• _EXERCISE DESCRIPTION_
Once you find the line with "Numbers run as" in the entries below, return exactly every line from it through the line with "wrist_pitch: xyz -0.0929".

• _EXTRACTED DATA_
------------------------------------------------------------

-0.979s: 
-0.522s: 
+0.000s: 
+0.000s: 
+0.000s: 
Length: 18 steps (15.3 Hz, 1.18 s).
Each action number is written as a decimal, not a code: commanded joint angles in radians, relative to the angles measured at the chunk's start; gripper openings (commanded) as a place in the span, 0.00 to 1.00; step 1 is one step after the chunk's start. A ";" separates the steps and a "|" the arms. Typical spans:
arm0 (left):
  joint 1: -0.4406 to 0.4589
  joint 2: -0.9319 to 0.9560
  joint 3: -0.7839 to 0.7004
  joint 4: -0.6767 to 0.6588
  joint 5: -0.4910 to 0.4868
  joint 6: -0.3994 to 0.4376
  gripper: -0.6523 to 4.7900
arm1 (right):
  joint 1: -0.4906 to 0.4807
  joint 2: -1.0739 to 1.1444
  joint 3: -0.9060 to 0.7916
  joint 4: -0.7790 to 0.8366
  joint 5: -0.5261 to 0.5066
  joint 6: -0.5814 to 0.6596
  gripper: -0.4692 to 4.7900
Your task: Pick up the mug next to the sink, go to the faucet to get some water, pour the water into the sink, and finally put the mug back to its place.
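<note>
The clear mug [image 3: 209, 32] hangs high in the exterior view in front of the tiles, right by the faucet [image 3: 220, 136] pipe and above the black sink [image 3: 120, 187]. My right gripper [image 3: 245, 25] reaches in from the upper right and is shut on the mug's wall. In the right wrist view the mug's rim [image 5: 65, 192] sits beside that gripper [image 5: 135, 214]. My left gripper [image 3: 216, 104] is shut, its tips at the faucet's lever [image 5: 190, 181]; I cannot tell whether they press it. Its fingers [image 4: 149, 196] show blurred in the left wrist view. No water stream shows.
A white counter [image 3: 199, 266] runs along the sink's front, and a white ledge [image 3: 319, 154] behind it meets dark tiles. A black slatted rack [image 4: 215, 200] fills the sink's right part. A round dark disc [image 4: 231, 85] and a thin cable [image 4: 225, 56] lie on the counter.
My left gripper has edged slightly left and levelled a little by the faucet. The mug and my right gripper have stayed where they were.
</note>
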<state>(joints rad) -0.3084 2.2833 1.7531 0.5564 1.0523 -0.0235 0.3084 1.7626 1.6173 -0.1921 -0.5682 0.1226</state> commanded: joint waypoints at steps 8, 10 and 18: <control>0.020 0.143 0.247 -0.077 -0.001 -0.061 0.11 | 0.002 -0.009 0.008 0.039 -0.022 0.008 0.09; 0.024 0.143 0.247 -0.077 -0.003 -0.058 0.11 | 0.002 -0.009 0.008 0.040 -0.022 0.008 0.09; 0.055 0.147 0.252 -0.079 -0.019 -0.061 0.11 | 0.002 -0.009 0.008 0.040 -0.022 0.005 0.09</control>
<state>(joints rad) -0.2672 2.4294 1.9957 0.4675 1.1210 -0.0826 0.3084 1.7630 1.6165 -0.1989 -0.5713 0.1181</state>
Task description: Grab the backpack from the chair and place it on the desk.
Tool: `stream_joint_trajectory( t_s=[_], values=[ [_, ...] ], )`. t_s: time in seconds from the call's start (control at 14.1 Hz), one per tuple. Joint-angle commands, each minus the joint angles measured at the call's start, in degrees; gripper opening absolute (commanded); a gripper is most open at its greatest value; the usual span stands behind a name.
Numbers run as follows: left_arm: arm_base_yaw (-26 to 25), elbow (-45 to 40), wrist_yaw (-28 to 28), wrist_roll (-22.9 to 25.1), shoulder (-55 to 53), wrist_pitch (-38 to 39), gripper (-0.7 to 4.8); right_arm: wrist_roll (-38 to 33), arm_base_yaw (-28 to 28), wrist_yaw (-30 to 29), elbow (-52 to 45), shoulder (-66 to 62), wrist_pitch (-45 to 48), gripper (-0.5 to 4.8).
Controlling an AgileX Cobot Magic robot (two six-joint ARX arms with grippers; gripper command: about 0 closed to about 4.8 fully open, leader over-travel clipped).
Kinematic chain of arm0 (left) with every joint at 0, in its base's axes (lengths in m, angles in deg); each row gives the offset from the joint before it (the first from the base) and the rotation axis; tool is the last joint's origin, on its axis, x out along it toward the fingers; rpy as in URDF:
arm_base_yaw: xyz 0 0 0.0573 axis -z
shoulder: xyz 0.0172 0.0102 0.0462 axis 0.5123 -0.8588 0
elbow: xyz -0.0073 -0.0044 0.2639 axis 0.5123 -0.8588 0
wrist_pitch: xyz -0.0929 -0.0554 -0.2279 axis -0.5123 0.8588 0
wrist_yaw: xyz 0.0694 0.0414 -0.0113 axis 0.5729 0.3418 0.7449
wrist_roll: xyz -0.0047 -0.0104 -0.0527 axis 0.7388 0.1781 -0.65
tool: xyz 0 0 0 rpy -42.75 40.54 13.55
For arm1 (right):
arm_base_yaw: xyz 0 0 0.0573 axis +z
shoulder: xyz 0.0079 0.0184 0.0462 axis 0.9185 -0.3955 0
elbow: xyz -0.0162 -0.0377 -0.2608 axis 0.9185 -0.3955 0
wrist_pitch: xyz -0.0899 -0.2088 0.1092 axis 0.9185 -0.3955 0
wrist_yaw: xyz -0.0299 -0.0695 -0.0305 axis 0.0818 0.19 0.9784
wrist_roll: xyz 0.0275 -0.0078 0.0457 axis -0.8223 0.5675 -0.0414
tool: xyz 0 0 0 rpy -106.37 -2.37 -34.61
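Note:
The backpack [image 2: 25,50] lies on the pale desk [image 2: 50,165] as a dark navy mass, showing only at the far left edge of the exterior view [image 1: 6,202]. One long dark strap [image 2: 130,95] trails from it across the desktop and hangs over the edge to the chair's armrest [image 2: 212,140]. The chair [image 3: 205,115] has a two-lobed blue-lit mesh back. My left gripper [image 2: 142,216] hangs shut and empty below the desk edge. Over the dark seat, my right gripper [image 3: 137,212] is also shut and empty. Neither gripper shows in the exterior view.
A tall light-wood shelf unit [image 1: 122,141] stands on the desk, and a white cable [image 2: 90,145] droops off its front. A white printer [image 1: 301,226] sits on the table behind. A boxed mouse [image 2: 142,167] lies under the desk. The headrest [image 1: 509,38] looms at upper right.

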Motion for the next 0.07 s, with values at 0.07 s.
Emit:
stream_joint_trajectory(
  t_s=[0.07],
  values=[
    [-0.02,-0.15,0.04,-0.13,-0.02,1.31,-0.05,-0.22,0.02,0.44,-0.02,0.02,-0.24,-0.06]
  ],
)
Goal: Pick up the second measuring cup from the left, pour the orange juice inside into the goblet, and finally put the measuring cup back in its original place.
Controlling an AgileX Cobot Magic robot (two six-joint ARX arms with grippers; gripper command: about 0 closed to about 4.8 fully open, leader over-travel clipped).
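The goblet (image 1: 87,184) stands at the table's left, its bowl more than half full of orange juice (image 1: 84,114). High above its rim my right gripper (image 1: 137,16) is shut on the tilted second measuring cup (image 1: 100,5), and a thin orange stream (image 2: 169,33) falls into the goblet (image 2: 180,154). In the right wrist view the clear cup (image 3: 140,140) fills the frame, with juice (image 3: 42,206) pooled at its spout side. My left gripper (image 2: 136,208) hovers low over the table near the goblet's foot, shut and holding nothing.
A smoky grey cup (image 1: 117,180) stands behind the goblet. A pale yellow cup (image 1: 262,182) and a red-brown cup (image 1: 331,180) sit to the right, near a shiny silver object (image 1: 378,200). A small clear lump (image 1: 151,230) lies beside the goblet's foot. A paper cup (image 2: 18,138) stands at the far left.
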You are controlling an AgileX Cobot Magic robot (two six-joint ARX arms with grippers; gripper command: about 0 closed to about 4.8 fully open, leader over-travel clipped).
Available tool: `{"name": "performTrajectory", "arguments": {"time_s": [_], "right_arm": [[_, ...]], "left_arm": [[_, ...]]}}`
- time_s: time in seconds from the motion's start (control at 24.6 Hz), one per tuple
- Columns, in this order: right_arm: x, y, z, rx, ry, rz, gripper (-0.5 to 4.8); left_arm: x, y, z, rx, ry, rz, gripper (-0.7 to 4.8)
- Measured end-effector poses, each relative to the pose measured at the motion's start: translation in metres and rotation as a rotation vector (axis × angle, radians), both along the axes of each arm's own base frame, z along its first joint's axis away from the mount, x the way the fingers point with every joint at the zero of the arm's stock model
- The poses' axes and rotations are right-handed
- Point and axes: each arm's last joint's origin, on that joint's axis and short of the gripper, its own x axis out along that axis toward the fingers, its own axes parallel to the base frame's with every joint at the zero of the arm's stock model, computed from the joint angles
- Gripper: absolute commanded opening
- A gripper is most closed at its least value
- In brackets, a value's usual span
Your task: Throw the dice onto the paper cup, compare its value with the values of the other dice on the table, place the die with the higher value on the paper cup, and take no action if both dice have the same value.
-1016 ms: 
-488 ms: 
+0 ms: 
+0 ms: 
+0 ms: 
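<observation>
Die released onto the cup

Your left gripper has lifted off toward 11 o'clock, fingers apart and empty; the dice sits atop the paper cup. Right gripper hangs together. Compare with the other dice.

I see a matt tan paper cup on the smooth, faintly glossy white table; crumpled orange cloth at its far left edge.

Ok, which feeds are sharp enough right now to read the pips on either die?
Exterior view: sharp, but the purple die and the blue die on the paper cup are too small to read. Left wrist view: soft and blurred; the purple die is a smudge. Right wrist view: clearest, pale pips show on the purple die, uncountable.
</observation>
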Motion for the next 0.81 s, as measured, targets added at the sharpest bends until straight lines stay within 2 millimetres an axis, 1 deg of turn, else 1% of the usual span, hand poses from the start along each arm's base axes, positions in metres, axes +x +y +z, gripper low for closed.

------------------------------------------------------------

• _SOLUTION FOR THIS PROBLEM_
Numbers run as follows: left_arm: arm_base_yaw (-26 to 25), elbow (-45 to 40), wrist_yaw (-28 to 28), wrist_roll (-22.9 to 25.1), shoulder (-55 to 53), wrist_pitch (-38 to 39), gripper (-0.7 to 4.8); right_arm: wrist_roll (-38 to 33), arm_base_yaw (-28 to 28), wrist_yaw (-30 to 29), elbow (-52 to 45), shoulder (-66 to 62), wrist_pitch (-45 to 48), gripper (-0.5 to 4.8).
Controlling an AgileX Cobot Magic robot (two six-joint ARX arms with grippers; gripper command: about 0 closed to about 4.8 fully open, leader over-travel clipped).
Kinematic chain of arm0 (left) with every joint at 0, in its base's axes (lengths in m, angles in deg); each row gives the offset from the joint before it (the first from the base) and the rotation axis; tool is the last joint's origin, on its axis, x out along it toward the fingers; rpy as in URDF:
arm_base_yaw: xyz 0 0 0.0573 axis -z
shoulder: xyz 0.0172 0.0102 0.0462 axis 0.5123 -0.8588 0
elbow: xyz -0.0073 -0.0044 0.2639 axis 0.5123 -0.8588 0
wrist_pitch: xyz -0.0929 -0.0554 -0.2279 axis -0.5123 0.8588 0

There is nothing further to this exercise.